Versicherer und Medikamentenverkäufer bereiten sich alle auf den Moment vor, an dem der Online-Shoppingriese Amazon in diesen Bereich eintritt. Es ist absehbar, dass Amazon über kurz oder lang auch auf dem Medikamentenmarkt auftauchen wird, mit seiner riesigen Erfahrung im Versandhandel und vielen Milliarden Dollar an liquiden Mitteln. Laut US-Medien soll Amazon bereits Gespräche mit Generikaherstellern geführt haben.

»Dieser Zusammenschluss sieht mir nach Verteidigung aus, wie immer man ihn betrachtet«, sagte Professor Ben Gomes-Casseres von der Universität Brandeis im Bundesstaat Massachusetts. »Zum einen zur Verteidigung gegen die Bedrohung durch Amazon, von der wir noch nicht viel wissen oder ob sie überhaupt kommt. Und zum anderen gegen das Entstehen von mächtigen Zusammenschlüssen in der Gesundheitsbranche.«

Noch ist allerdings nicht klar, ob die Kartellbehörden die Fusion überhaupt genehmigen werden. Bei CVS und Aetna ist man optimistisch, da beide Unternehmen technisch gesehen nicht in derselben Branche tätig sind.

Die Anleger an den Finanzmärkten reagierten zunächst verhalten auf die Fusionspläne. CVS-Aktien lagen am Montag vorbörslich mit 1,7 Prozent im Minus, Aetnas Papiere legten um 2,9 Prozent zu. Allerdings kommt der Plan auch nicht überraschend, US-Medien hatten bereits seit Wochen von Gesprächen berichtet.
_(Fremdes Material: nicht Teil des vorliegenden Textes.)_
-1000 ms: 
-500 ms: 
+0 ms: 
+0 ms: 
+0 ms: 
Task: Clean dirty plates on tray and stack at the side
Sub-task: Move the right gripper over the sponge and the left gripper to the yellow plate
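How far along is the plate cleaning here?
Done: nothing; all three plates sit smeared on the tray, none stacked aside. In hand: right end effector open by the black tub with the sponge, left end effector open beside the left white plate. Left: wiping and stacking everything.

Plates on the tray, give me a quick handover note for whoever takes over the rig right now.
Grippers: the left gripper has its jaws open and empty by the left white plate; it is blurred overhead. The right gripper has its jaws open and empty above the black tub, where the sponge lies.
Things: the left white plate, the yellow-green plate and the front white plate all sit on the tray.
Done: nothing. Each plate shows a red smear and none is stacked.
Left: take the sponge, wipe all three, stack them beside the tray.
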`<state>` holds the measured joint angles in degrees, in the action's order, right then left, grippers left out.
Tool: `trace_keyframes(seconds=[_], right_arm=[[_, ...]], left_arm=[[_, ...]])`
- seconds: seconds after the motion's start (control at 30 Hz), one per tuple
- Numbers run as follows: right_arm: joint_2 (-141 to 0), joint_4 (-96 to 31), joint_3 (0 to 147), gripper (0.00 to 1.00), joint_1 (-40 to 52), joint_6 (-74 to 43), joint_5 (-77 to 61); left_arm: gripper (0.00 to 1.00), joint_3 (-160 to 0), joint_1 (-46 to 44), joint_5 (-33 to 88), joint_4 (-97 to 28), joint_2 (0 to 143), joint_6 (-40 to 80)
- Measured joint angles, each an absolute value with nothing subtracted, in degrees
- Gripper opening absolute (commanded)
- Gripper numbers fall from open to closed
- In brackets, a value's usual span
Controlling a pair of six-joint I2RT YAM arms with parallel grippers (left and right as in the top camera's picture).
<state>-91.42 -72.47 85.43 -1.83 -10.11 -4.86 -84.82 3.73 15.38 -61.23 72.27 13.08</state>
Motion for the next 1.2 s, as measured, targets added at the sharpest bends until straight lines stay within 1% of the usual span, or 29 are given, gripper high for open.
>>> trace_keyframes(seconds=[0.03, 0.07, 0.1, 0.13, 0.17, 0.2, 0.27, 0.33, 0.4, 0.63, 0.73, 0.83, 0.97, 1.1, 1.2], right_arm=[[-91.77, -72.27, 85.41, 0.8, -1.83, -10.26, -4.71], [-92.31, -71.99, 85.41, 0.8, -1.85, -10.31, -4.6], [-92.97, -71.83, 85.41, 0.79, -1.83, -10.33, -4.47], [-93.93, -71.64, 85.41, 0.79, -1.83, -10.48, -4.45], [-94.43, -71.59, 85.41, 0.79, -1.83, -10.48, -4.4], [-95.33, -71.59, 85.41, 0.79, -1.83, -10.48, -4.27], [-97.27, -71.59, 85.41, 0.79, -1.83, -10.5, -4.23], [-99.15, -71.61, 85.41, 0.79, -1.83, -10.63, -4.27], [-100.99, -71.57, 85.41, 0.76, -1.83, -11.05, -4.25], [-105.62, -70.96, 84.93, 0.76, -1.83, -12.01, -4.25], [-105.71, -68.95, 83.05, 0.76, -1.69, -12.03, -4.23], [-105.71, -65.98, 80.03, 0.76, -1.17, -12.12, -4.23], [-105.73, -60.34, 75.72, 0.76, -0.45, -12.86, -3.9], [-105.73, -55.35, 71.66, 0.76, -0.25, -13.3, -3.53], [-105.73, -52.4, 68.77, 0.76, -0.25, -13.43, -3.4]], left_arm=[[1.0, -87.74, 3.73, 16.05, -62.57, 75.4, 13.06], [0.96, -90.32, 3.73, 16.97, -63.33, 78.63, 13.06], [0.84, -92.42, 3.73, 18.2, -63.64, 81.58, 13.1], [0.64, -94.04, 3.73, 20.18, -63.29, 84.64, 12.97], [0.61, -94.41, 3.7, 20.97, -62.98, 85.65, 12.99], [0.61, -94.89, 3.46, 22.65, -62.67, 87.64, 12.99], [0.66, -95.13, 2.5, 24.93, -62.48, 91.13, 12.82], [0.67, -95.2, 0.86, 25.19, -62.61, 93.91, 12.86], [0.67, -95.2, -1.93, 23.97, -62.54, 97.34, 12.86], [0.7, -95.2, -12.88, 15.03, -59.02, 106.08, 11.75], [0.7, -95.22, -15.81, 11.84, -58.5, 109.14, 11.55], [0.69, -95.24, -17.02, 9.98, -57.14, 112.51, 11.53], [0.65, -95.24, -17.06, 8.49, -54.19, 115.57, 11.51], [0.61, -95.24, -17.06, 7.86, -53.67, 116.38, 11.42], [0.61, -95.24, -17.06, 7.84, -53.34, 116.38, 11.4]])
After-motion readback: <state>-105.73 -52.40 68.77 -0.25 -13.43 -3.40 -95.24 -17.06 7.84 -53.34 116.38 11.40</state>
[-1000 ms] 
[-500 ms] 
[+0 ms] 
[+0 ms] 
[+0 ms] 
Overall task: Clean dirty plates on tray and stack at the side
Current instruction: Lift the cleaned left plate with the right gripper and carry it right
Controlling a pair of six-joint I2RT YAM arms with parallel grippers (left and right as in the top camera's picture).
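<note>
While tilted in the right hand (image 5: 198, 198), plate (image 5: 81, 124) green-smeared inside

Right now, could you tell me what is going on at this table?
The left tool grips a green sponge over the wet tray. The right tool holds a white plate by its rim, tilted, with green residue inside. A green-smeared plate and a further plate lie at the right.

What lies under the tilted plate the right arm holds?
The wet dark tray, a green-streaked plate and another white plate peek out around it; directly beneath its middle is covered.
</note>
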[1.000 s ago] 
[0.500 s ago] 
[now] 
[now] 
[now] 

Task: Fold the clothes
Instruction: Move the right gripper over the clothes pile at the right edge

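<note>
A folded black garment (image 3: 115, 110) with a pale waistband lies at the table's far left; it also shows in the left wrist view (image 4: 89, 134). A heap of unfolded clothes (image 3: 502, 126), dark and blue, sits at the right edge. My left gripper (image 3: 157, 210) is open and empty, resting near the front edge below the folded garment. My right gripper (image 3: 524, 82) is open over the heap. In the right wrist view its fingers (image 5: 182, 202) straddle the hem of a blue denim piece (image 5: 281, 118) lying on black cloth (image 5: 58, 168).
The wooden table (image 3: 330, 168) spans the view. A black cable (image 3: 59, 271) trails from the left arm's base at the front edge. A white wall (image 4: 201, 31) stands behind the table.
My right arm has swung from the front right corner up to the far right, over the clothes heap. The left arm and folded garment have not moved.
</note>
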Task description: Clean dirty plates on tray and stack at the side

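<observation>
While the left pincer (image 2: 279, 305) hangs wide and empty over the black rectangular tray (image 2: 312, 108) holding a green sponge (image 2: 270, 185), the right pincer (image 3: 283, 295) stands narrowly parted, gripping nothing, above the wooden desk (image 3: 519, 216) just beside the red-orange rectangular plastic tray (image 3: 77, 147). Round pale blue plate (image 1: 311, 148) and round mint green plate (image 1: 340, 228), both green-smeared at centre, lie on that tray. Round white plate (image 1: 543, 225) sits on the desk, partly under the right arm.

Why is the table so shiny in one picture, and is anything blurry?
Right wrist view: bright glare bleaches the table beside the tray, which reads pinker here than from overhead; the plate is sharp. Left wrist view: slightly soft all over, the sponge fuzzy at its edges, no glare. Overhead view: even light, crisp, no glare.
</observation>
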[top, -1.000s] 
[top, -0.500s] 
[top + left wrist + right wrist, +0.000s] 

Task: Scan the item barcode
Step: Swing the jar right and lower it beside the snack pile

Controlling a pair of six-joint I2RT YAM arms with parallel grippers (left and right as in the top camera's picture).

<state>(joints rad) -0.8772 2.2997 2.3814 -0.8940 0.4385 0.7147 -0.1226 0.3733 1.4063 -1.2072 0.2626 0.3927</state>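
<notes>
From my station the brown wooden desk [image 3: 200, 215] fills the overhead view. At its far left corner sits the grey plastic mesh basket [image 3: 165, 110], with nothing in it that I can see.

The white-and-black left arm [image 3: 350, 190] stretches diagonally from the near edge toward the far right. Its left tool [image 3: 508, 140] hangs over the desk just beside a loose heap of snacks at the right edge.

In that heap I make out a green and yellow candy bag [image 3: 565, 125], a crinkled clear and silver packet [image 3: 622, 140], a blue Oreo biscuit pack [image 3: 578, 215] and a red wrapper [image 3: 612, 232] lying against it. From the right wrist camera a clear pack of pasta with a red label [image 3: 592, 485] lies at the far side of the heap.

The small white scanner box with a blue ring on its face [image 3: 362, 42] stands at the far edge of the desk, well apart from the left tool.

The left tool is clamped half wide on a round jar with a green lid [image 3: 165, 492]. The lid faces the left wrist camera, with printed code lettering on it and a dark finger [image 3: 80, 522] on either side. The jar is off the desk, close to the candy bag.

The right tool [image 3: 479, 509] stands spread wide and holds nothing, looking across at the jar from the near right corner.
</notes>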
Analysten gehen zudem davon aus, dass Arzneimittelkosten und Versicherungsbeiträge durch eine Fusion eher sinken könnten.

Auch der US-Versicherungsmarkt ist hart umkämpft, weshalb Branchengrößen wie Aetna schon länger nach Fusionspartnern Ausschau halten. Im Januar 2017 musste der Konzern wegen Bedenken der Kartellwächter die milliardenschwere Übernahme des Rivalen Humana abblasen. Etwas später war der geplante Milliardenkauf des Krankenversicherers Cigna durch den Konkurrenten Anthem wegen kartellrechtlicher Verstöße untersagt worden.